If a line of the data below contains the string "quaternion", count it, then state the total alone.
GIVEN DATA Block Start
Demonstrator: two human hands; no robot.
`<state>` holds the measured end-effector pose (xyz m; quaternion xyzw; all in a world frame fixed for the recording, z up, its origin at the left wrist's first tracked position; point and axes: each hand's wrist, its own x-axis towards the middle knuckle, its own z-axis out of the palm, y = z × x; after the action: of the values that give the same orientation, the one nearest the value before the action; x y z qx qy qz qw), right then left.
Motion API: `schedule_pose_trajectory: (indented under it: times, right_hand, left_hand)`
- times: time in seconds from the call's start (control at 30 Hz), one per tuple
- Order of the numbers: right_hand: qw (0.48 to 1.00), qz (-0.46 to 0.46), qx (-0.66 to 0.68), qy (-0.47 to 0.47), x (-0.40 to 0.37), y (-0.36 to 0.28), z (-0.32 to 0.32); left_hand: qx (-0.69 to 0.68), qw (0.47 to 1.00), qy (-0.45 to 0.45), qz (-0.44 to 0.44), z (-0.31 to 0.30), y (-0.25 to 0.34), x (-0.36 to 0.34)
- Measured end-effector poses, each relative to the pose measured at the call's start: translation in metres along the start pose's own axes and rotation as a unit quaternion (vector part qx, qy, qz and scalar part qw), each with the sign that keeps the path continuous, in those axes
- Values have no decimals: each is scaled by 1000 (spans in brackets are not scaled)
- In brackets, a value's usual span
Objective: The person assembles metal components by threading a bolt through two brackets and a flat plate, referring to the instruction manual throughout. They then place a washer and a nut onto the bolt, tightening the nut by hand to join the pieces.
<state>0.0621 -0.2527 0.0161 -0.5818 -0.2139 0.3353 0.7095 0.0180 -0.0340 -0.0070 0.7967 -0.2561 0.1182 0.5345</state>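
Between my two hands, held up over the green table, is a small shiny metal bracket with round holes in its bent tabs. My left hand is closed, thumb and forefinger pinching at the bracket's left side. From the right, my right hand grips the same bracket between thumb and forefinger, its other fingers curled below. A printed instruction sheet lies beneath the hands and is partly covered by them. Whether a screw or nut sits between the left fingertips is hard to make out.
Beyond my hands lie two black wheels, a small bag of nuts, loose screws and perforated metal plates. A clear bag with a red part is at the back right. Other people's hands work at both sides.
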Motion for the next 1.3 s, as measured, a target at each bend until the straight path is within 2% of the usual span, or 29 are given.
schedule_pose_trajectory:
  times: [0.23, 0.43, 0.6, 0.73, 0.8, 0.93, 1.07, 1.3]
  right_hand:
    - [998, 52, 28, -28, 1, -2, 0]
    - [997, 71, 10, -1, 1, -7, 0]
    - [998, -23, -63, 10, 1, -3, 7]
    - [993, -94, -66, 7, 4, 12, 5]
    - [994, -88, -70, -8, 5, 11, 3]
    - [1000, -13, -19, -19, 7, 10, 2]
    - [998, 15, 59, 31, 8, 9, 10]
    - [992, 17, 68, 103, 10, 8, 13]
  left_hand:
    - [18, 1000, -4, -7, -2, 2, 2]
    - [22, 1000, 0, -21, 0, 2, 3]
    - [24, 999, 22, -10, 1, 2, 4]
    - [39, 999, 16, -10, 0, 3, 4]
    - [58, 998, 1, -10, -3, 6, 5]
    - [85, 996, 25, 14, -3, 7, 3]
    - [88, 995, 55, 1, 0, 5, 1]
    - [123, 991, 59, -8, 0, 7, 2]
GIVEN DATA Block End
:: SOLUTION TO THIS PROBLEM ::
2